Le premier procès a déjà eu un coût physiologique et physique pour Mickaëlle qui n'est pas Parisienne. "Le procès a duré sept semaines, c'était particulièrement éprouvant et long. Régulièrement, j'avais des oppressions thoraciques que je mettais sur le compte d'un stress, d'un épuisement, sauf qu'en rentrant, les signes ont persisté. J'ai fini sur une table de coronographie, c'est une table d'examen qui permet de voir l'état des coroners. Les miens commençaient à souffrir et spasmaient à la moindre réaction émotive. J'ai un traitement que je prends maintenant tous les jours qui me permet de supporter tous ces signes mais en terme médical, quand c'est abîmé, on ne répare pas. Bien sûr que je me sens abîmée. Ils m'ont pris une partie de mon insouciance, une partie de la légèreté que je pouvais avoir à vivre. C'est un handicap à avoir une vie classique."

"On n'est jamais serein. C'est refuser de prendre les transports en commun. C'est un handicap certain. Je sais vivre avec pour ne pas que ça se voit, pour ne pas que ma vie de famille en soit trop impactée mais j'ai un état d'hypervigilance presque permanent."

Mickaëlle Paty

à franceinfo

Seuls ses enfants arrivent à l'"extraire de toutes ces pensées qui sont omniprésentes". Ce qui lui fait du bien aussi, confie-t-elle, ce sont ces interventions qu'elle fait auprès des collégiens. "Ce n'est pas pour moi que je mène ce combat. Je n'ai rien à gagner. À la fin, mon frère sera toujours absent. Mais au moins, je vois que certains enseignants entendent que ce que je fais, c'est pour eux, et ça, ça fait du bien".

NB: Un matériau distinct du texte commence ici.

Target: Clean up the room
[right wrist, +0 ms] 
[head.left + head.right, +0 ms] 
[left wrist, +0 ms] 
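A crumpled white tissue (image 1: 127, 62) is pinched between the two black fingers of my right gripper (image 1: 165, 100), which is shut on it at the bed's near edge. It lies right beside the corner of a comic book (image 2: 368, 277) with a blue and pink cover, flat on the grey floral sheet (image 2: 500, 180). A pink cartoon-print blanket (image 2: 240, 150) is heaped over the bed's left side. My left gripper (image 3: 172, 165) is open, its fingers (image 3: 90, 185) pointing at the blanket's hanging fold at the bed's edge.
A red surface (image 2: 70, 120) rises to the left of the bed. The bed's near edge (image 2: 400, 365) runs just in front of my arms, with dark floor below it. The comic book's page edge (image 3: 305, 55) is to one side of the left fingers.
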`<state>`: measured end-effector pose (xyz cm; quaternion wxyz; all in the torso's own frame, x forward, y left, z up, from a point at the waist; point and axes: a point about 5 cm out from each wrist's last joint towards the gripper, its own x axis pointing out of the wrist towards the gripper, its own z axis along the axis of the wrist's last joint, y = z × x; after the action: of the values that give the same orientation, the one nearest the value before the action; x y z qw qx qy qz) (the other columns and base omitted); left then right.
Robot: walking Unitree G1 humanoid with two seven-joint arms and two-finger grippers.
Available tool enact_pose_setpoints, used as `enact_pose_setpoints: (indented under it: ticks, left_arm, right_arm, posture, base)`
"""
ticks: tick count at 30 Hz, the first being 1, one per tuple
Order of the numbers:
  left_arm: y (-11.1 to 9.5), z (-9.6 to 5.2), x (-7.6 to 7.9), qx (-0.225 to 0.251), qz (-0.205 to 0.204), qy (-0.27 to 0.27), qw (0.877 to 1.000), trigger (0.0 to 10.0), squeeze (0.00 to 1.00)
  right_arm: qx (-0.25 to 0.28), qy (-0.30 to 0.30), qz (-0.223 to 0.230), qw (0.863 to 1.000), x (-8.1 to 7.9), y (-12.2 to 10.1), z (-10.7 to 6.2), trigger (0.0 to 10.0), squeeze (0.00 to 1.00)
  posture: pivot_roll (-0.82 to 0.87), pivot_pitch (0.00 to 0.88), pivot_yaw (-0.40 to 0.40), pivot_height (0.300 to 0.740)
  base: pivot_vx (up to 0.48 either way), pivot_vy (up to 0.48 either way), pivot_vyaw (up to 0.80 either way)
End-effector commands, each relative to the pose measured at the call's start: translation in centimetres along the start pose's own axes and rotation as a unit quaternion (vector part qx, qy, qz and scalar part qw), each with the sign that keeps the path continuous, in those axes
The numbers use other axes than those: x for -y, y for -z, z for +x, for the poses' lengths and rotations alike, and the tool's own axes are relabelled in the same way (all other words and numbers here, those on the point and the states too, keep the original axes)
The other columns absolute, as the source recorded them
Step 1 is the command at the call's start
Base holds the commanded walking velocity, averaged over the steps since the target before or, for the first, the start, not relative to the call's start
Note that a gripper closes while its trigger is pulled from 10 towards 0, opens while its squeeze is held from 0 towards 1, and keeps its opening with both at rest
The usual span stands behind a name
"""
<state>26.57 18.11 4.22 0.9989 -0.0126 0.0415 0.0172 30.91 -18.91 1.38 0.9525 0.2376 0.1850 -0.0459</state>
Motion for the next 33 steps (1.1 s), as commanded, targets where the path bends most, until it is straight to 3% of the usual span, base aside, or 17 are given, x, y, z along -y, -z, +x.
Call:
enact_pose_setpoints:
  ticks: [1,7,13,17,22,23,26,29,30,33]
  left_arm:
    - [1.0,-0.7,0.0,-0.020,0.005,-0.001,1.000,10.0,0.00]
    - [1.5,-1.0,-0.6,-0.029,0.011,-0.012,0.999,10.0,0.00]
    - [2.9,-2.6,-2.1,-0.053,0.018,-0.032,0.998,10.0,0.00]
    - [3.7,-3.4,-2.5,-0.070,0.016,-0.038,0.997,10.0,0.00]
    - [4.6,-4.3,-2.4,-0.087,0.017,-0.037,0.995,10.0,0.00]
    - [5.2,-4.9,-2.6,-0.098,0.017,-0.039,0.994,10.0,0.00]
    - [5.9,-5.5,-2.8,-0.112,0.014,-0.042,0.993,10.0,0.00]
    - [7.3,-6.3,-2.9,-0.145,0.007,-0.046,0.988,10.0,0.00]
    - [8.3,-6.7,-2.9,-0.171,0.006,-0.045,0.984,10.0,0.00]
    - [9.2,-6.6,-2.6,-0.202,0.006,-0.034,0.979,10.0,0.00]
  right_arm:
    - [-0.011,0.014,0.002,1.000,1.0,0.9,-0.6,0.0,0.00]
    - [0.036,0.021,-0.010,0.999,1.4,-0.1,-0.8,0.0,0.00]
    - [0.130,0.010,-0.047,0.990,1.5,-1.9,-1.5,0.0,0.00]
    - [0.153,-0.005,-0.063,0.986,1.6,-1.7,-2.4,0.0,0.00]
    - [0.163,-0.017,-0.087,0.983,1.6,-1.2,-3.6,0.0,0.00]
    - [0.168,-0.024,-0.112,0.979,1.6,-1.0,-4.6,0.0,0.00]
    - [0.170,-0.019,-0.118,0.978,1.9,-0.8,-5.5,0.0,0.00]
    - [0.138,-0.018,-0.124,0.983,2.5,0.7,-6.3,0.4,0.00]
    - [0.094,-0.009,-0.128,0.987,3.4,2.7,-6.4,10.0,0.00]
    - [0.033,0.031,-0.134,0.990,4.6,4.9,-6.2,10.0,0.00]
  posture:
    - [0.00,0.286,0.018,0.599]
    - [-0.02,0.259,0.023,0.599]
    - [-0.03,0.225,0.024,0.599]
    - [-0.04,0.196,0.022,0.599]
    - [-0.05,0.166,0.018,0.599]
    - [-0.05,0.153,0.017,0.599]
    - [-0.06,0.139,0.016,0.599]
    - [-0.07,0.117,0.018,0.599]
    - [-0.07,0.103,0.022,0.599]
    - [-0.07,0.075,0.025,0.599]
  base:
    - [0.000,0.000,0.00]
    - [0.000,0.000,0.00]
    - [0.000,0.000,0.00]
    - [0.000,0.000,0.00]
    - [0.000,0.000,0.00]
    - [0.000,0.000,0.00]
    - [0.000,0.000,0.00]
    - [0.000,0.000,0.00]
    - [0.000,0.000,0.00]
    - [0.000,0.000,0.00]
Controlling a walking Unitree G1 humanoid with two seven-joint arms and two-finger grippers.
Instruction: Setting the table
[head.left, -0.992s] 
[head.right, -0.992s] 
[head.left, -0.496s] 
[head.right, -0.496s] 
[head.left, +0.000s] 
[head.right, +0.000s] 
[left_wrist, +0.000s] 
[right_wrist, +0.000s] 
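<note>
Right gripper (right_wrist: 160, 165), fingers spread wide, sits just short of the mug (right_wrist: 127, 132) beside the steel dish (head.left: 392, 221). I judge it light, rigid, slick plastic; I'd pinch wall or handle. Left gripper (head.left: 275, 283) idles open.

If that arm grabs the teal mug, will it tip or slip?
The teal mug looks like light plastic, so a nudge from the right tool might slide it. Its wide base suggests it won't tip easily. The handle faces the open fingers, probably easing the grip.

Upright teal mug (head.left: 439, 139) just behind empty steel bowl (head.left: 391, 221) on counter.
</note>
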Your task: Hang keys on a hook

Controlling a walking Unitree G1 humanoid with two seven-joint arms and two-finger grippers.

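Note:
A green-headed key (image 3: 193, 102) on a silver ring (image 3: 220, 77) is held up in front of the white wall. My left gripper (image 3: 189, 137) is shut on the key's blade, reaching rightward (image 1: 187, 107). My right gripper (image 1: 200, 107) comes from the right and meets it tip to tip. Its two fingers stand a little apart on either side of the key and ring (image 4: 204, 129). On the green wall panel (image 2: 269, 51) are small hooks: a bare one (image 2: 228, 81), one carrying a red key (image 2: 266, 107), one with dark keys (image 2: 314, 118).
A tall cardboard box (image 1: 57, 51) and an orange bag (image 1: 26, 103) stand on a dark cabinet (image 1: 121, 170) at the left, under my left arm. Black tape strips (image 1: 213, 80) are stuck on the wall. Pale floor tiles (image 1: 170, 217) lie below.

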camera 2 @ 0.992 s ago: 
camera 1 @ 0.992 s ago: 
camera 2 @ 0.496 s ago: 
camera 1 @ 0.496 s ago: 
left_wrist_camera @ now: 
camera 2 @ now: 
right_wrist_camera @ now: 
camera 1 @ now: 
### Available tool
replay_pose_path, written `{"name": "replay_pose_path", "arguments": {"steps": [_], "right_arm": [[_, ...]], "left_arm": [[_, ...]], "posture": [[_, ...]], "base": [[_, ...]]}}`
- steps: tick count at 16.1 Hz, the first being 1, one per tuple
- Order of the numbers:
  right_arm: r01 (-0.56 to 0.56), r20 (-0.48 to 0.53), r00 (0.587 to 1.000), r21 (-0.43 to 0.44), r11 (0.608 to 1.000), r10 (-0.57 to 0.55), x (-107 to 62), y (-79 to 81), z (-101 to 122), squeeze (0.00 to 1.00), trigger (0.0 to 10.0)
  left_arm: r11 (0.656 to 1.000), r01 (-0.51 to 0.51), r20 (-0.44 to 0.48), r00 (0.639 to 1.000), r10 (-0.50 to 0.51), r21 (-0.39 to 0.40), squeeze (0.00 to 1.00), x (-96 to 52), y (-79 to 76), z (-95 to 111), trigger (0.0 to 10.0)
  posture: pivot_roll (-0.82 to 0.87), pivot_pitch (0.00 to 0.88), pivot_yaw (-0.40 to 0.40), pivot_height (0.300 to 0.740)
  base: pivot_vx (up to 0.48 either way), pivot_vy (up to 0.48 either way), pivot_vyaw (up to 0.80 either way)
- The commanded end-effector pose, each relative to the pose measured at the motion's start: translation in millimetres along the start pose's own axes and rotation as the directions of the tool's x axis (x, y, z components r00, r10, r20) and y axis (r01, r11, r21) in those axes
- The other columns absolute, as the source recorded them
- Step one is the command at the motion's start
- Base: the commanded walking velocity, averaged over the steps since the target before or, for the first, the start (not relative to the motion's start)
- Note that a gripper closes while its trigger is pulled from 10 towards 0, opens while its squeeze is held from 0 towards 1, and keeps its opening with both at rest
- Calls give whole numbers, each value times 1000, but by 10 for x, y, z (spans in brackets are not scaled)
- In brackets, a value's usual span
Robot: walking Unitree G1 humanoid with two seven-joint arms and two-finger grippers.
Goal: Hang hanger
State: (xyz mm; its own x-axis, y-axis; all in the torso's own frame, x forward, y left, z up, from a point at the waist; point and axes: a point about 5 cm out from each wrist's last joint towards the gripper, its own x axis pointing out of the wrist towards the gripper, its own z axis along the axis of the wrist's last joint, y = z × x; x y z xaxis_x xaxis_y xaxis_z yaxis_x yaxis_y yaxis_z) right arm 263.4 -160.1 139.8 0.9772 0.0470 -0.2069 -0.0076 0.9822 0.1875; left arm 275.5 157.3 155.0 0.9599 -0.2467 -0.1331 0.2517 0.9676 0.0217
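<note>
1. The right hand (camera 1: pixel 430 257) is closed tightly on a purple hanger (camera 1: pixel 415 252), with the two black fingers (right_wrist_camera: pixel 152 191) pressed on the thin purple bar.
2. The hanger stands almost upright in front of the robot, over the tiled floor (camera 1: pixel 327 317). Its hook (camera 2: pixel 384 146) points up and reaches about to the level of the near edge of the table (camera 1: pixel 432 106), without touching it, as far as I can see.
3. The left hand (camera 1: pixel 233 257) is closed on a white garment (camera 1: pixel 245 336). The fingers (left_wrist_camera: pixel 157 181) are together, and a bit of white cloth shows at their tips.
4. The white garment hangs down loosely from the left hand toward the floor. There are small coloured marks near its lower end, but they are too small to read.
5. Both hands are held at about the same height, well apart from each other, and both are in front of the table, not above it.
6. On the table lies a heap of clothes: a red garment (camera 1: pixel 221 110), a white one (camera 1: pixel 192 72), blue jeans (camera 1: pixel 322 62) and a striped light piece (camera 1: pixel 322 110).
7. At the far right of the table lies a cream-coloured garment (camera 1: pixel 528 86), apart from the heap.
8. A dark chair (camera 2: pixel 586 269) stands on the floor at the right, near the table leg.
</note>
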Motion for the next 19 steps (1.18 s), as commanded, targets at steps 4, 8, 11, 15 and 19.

Mickaëlle Paty se dit toujours déterminée à démontrer que l'État a sa part de responsabilité dans l'assassinat de son frère. Plusieurs enquêtes administratives sont toujours en cours, notamment contre le ministère de l'Éducation et la ville de Conflans-Saint-Honorine où Samuel Paty enseignait et où il est mort.